Aplaudir ou repudiar qualquer ato ou omissão do Poder Público em todas as esferas. Esta é a definição que o Legislativo dá às chamadas moções. Proposição que deve compor 80% da pauta da sessão ordinária da próxima terça-feira (22) dos nobres vereadores.
Mas, afinal, qual a importância de uma moção? Porque homens eleitos também e, principalmente, para a elaboração de leis que atendam os anseios da sociedade, preferem preencher a Ordem do Dia com menções honrosas de pouca ou nenhuma relevância
à elaborarem aquele projeto de lei que a comunidade do bairro de dona Kátia tanto aguarda porque, se aprovado, permitirá a doação de um terreno público para a construção de mais um centro comunitário na cidade.
A história de dona Kátia parece distante da nossa realidade, mas dos 13 itens a serem votados na terça, oito são moções. Com exceção de um de repúdio, os demais são de apoio a projetos de lei de companheiros políticos de outras esferas. Ao menos alguém tem feito o seu dever de casa, ainda que no Planalto Central.
Vale ressaltar que a indicação de uma moção está entre os atos legislativos a que responde um vereador e que, muitas vezes, merece ser levado para o debate à Casa de Leis por se tratar de um assunto de extrema importância para a sociedade.
A questão é que, talvez, dona Kátia tem como urgência a reforma da escola do bairro que depende do encaminhamento do projeto de lei do vereador que ela e seus vizinhos ajudaram a eleger.
Portanto, aquela moção de apoio às ações de incentivo a vacinação contra a covid-19 que o governador está promovendo na região norte do Brasil merece todo mérito, mas é menos importante do que qualquer falta de (AEI) Auxiliar de Educação Infantil na creche da rua de dona Kátia.
Ordem do Dia
Além das moções, os vereadores devem votar o projeto de lei do vereador Daniel Lemos (DEM) que declara de utilidade pública o Grupo Sol da Cidadania.
De autoria do vereador Douglas Medeiros (PSDB), será votada a proposta de emenda à Lei Orgânica nº 161 de 2021 que revisa as disposições sobre a defesa dos direitos das mulheres.

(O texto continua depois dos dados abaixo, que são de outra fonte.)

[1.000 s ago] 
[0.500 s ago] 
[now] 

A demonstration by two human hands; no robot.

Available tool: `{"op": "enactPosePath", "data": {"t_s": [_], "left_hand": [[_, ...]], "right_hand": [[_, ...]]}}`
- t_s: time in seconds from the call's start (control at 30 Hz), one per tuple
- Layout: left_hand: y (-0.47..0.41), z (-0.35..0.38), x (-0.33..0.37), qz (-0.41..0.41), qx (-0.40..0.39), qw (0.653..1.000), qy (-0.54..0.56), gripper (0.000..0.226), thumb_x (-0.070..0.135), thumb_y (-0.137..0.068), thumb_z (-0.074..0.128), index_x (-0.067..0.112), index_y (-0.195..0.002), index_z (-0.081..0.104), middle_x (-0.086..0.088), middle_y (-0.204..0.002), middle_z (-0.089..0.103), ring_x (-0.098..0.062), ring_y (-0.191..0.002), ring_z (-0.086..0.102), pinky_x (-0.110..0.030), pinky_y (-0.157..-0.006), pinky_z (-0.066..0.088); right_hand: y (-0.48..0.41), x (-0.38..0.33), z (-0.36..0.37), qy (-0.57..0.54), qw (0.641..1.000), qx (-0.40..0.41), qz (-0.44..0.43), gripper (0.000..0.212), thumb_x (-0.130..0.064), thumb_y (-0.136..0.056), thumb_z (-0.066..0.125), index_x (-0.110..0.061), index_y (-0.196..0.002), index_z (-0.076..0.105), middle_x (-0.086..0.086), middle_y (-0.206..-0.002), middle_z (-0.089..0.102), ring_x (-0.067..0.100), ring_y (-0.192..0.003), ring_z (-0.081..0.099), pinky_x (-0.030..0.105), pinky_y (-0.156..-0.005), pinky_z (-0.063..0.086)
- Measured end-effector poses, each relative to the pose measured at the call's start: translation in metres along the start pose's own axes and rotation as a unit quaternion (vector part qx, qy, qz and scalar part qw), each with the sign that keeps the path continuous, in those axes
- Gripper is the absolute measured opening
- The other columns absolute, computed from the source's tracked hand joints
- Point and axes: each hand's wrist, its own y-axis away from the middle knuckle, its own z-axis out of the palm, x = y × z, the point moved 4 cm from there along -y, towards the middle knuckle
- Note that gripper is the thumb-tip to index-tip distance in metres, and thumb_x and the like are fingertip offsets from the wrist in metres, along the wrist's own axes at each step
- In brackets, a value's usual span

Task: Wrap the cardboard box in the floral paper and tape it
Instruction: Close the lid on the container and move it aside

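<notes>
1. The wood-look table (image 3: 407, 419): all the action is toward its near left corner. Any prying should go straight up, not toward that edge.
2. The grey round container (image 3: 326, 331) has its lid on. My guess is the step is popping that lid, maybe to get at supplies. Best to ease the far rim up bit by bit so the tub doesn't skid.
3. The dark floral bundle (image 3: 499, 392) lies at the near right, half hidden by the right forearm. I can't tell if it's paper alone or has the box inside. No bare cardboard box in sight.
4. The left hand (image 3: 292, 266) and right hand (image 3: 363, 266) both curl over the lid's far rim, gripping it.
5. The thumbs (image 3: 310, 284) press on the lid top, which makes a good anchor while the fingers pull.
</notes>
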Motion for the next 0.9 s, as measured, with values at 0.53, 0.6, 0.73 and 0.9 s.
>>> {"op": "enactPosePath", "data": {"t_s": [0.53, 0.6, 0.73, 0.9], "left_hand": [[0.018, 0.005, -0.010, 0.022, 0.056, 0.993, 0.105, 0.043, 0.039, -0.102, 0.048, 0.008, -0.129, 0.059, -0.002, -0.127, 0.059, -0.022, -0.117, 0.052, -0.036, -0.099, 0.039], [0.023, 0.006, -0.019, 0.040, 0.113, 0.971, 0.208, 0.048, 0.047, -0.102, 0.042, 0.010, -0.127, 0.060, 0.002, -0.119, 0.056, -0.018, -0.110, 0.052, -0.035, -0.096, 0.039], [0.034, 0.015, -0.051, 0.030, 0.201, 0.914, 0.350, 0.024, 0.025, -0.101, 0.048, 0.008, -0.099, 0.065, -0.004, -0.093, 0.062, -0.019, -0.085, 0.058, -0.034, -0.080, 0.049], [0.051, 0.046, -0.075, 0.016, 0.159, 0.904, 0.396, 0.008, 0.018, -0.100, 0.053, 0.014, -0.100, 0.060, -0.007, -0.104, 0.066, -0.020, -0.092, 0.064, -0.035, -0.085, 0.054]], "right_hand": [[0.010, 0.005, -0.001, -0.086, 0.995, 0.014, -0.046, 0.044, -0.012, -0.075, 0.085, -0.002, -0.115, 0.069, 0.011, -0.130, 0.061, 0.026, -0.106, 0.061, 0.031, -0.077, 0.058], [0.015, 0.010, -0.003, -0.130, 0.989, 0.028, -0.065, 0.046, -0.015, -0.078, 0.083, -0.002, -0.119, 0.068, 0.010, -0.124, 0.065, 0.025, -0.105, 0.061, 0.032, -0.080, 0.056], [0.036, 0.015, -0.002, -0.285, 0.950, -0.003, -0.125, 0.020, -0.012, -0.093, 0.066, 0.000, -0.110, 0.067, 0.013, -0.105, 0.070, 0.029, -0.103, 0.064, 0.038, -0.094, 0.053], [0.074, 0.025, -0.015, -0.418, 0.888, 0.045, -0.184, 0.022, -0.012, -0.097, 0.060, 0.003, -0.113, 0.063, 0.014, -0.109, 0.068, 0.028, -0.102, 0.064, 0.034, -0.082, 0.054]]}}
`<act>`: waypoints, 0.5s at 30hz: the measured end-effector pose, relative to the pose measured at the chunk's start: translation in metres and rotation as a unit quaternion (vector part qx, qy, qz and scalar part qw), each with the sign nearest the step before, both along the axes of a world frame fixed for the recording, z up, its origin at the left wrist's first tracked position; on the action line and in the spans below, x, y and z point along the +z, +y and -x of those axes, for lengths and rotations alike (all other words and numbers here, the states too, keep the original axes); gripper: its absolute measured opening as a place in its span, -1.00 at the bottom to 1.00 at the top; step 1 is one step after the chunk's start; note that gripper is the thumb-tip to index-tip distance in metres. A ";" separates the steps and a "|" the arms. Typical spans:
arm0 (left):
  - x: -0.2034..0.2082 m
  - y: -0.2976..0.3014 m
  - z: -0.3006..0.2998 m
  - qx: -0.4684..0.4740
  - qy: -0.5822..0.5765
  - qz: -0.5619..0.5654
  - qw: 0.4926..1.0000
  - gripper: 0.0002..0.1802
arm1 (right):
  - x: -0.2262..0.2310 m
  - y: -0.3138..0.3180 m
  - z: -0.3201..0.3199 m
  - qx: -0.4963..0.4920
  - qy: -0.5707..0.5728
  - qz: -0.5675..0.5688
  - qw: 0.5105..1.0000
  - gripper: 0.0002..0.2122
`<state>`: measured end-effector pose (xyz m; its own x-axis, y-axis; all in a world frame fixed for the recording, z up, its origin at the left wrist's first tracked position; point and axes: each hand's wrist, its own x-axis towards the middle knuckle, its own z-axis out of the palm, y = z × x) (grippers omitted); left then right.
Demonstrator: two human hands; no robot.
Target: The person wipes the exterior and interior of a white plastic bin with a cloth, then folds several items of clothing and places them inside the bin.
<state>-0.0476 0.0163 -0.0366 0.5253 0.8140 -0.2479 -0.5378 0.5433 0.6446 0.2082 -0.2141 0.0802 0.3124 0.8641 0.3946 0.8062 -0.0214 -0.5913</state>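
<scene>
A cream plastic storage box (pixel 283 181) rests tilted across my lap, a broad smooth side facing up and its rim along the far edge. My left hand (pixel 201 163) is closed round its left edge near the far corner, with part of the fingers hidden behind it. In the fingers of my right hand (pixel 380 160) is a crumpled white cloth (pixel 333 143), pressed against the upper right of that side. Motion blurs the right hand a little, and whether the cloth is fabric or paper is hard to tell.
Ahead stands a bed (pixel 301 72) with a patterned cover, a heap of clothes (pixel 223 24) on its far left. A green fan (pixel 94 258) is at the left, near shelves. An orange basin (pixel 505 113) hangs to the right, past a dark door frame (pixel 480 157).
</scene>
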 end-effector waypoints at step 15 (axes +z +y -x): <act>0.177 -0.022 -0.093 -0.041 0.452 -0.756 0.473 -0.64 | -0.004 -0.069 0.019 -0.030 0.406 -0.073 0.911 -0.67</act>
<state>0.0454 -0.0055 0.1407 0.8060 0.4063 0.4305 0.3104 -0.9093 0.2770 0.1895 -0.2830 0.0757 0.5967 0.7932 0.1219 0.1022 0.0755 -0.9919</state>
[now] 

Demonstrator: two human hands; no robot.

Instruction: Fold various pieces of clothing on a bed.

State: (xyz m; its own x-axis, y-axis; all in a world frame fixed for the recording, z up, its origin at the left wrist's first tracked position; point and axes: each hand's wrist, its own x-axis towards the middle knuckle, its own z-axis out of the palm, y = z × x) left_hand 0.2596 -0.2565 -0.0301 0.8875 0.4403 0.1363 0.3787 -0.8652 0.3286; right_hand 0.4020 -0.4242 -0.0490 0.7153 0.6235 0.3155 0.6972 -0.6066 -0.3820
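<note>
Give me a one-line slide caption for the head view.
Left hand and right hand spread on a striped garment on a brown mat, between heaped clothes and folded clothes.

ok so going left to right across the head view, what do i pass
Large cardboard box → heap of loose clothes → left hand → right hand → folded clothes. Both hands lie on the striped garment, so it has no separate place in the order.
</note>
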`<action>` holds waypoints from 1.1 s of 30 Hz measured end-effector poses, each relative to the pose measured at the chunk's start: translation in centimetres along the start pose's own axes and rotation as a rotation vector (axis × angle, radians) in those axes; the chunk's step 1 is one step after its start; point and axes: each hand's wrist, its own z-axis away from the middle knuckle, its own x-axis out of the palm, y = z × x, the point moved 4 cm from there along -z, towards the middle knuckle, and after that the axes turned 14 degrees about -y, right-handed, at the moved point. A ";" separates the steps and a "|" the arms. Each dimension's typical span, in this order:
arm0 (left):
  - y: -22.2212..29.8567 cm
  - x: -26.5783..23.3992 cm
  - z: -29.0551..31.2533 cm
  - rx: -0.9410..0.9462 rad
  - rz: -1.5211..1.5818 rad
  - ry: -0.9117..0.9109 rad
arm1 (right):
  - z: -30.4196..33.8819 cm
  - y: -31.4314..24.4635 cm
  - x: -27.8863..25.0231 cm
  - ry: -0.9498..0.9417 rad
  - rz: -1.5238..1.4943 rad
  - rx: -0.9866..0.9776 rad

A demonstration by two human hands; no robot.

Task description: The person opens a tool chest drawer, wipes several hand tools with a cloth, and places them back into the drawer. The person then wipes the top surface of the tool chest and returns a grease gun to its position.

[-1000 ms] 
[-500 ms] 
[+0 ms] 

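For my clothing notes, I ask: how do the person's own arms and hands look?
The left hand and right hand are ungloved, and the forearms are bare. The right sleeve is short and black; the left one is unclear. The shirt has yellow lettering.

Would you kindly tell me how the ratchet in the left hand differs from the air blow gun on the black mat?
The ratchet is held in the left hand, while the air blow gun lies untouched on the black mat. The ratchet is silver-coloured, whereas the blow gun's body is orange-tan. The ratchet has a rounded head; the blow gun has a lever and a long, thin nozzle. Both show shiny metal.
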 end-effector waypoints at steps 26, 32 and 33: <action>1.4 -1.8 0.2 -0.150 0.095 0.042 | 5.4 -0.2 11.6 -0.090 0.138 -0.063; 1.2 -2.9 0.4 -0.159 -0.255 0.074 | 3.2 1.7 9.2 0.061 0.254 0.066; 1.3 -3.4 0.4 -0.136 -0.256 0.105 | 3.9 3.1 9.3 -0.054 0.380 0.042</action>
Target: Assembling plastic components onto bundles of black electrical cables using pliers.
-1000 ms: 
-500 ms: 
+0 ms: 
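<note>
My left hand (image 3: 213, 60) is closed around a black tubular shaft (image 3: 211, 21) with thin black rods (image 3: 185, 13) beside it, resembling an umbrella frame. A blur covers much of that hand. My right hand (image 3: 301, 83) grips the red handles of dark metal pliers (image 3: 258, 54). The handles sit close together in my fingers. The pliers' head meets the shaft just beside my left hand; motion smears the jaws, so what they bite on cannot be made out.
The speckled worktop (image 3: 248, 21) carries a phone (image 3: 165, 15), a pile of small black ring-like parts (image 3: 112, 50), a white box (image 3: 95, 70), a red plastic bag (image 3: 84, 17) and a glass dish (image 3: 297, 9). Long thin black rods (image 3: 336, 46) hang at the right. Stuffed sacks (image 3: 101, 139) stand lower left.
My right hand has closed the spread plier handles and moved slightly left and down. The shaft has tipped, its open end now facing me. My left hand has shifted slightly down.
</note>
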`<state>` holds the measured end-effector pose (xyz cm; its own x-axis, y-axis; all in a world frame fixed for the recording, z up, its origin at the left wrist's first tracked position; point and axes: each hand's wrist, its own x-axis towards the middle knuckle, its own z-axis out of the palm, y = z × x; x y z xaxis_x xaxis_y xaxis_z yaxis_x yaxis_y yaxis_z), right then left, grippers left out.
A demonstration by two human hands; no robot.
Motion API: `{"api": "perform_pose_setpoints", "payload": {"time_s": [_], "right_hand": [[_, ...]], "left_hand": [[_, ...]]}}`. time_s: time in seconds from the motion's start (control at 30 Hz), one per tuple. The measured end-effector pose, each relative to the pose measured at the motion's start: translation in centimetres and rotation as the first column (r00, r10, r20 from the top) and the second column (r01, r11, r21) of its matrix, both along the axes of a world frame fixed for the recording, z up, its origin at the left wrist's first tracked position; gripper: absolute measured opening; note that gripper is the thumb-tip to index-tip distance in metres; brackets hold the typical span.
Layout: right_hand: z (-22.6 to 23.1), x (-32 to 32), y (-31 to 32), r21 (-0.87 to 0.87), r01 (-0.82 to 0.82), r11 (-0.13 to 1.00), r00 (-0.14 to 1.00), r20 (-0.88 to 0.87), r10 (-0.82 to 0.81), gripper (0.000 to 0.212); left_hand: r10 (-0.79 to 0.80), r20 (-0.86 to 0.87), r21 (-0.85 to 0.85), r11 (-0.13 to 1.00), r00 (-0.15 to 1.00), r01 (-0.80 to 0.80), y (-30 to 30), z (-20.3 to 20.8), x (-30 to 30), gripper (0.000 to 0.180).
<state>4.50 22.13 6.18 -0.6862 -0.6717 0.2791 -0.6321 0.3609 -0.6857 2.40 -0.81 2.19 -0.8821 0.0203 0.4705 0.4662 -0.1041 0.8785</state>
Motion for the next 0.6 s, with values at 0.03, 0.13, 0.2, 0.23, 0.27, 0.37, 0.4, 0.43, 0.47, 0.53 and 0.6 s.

O veto do prefeito Luiz Fernando Machado ao Projeto de Lei Complementar, do vereador Antonio Carlos Albino (PL), que altera o Código Tributário, para prever cassação da licença de estabelecimento utilizado na prática do crime de receptação qualificada.
Da mesma forma, a Casa deve apreciar o veto do prefeito ao Projeto de Lei, do vereador Márcio Petencostes de Sousa (PP), que prevê a disponibilização de banheiros químicos, por empresas concessionárias e permissionárias de serviços públicos, aos funcionários que trabalham em serviços externos.
O Projeto de Lei Complementar de autoria do Executivo institui o novo Código de Obras e Edificações também será pauta da sessão.